If any Opsview Monitor modules have been installed on slave nodes, you would need to re-run the command on each node

nagios@slave-node$ securewallet_reset

Rollback process

This process prompts for a confirmation before proceeding. There is no automatic revert from this process so if it fails the user can re-instate the database from the backup which the tool creates; also restore all the config files from the same directory which is var/sw-migration/
Also move the etc directory back and run the following command:

nagios@opsview-master$ rc.opsview stop
nagios@opsview-master$ opsview-web stop

To restore previous databases user will have to now run

    nagios@opsview-master$ /usr/local/nagios/bin/db_opsview db_restore < var/backups/sw-migration/opsview_backup.sql
nagios@opsview-master$ /usr/local/nagios/bin/db_dashboard db_restore < var/backups/sw-migration/dashboard_backup.sql

Once the database has been restored run the following

nagios@opsview-master$ rc.opsview gen_config
nagios@opsview-master$ opsview-web start

The process stops if the backup steps fail and no changes are made to the system so the above restoring process is not needed in case backup failure. After the process has finished successfully, you should some of the stored passwords e.g. Service Checks, SNMP or Notification Methods, are still working correctly. If there is a problem, follow the process above to restore from previous config and database.

System Setting: Time Zone

You can may set the Linux/Unix server to any time zone; however, we recommend you set the time zone to be UTC. Opsview Monitor will show the time in the browser based on the browser's time zone.

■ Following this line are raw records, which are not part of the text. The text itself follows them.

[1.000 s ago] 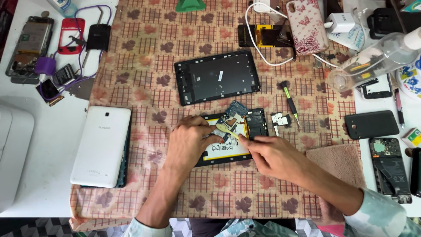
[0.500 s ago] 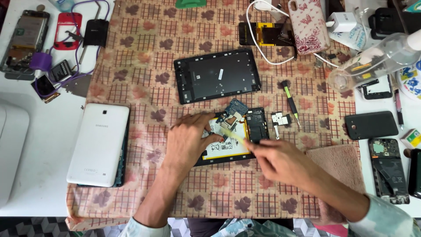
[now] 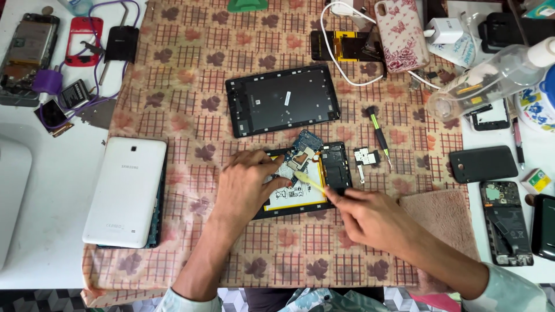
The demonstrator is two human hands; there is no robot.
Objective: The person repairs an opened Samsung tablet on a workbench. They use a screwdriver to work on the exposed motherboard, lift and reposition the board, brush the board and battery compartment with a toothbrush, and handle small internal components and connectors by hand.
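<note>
While the left hand presses flat on the opened tablet, the right hand at four o'clock pinches a yellow stick.

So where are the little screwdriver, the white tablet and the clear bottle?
screwdriver (image 3: pixel 378 134): head view, on its dark shaft.
white tablet (image 3: pixel 126 190): head view, middle of its back cover.
clear bottle (image 3: pixel 488 81): head view, on its lying body.
</note>
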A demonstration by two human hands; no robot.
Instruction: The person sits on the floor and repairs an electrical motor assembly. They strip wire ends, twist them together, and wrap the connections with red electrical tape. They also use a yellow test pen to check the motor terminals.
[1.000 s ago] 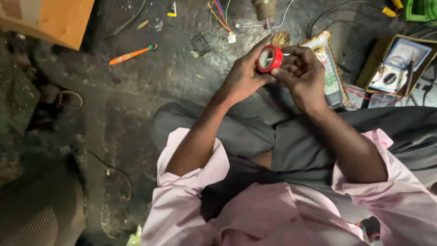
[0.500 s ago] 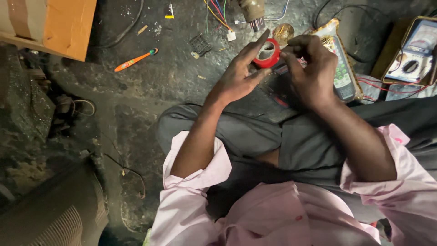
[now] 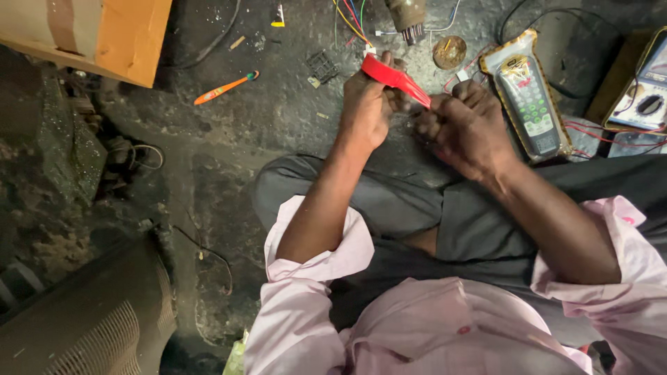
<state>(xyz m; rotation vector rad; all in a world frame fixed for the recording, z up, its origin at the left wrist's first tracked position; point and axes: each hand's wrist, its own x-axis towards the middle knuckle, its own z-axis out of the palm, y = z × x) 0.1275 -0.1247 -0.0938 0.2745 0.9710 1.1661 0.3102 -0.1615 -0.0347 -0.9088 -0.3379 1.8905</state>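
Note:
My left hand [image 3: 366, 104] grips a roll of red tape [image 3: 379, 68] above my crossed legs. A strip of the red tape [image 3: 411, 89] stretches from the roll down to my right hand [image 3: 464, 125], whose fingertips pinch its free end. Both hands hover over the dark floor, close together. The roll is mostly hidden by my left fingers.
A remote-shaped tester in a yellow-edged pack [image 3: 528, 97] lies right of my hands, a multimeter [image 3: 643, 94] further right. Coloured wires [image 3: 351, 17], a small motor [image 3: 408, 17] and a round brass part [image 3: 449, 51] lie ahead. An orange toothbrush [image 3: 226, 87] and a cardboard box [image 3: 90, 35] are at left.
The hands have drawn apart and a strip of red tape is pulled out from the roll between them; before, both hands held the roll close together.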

All data that is stored in files and databases will be time stamped in UTC format for consistency.

If you have changed the time zone of your Linux/Unix server, you will need to restart your system so that all services are aware of the update.

Users and Groups

The Opsview Monitor installation package will create the system users and groups, as shown in the table below, if they do not already exist. You can also create them yourself but you must create the users and groups exactly as shown in the table. Finally, a user should be assigned the group(s) as shown below.

USER
GROUP

opsview

opsview

nagios

nagios, nagcmd, opsview

If you use an external authentication system, then you may need to change the local user and group files and recommend that these Users and Groups are set up locally to remove the dependency on your external system. Additionally, the web server user will need to be in the nagcmd group which will, of course, be subject to your distribution.

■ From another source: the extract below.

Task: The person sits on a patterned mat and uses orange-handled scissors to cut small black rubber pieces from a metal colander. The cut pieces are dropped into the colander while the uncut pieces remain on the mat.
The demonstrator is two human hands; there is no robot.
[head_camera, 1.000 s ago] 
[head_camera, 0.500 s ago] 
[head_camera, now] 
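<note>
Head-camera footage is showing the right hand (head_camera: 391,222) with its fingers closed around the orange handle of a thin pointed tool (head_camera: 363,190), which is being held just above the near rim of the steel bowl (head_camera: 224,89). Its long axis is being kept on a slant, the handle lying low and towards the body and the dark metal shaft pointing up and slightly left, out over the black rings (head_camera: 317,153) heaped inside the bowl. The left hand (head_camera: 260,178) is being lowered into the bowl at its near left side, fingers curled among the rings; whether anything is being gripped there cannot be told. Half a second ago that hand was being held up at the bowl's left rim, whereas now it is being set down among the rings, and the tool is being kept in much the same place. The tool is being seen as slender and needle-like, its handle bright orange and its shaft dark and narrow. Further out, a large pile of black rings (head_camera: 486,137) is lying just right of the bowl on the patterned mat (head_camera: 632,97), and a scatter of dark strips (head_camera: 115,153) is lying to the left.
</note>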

The nagios user needs write permissions to its home directory. The Opsview Monitor installation will update the .profile (or .bash_profile) in the nagios user’s home directory to source the profile, /usr/local/nagios/bin/profile; this is required to allow the setup of several Opsview Monitor environment variables. If this is not set up on your system, you can run '/usr/local/nagios/installer/set_profile' as the nagios user.

Databases

Opsview Monitor uses four databases, as described in the table below:

DATABASE
PURPOSE

opsview

Monitoring configuration and access control

runtime

Status data and short-term history

odw

Long-term retention of data

dashboard

State information about the Dashboard application

Both the opsview and runtime databases must be on the same server, whereas the odw and dashboard databases can be located on separate servers. In fact, some performance improvements can be achieved by locating the odw and dashboard databases on separate servers. For more information see section Databases on a Different Server.

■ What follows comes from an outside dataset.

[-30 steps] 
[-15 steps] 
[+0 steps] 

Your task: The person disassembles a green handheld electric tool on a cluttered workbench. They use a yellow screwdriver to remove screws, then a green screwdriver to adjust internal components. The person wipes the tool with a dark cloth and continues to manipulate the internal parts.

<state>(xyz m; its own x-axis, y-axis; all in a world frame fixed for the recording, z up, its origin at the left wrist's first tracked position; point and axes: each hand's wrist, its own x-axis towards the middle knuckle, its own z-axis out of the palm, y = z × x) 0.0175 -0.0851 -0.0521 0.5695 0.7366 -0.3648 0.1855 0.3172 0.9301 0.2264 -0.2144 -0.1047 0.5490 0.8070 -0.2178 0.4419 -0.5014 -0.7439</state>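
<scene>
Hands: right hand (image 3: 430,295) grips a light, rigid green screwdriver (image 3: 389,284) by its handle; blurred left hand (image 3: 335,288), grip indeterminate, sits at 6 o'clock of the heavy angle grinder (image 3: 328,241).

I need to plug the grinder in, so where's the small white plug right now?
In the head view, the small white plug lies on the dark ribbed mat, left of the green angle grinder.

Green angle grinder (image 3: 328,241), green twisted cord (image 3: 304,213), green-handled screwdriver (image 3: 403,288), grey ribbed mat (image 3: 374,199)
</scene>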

New installations of Opsview Monitor will use randomly-generated passwords to connect to the databases. These passwords will be encrypted, so it will not be possible to decrypt these credentials to use to connect to the databases.

If you need to connect to the databases to run your own queries, we recommend that you create your own accounts for this purpose. Also, you can restrict the amount of information that would be available to this account, by limiting the tables that can be queried.

Database Storage

Opsview Monitor uses MariaDB for both RHEL7 and CentOS7 distributions, and MySQL is used for all other distributions for database storage. Opsview Monitor software supports the version of MySQL included as part of our supported Operating Systems (OSs). This ranges from MySQL v5.0, v5.1 through to v5.5 and includes MariaDB v5.5; MySQL v5.6 is not currently supported. Similarly, if you use a remote database server, Opsview Monitor will only support the database server if it is based on one of our supported platforms.

MySQL Strict Mode

Opsview does not support MySQL's strict mode. Ensure that the following is not set in MySQL's my.cnf:

sql_mode=NO_ENGINE_SUBSTITUTION,STRICT_TRANS_TABLES

Performance Tuning

It is recommended that you install MySQL prior to installing the Opsview Monitor software since you can then 'tune' your MySQL database server before Opsview Monitor creates its necessary databases.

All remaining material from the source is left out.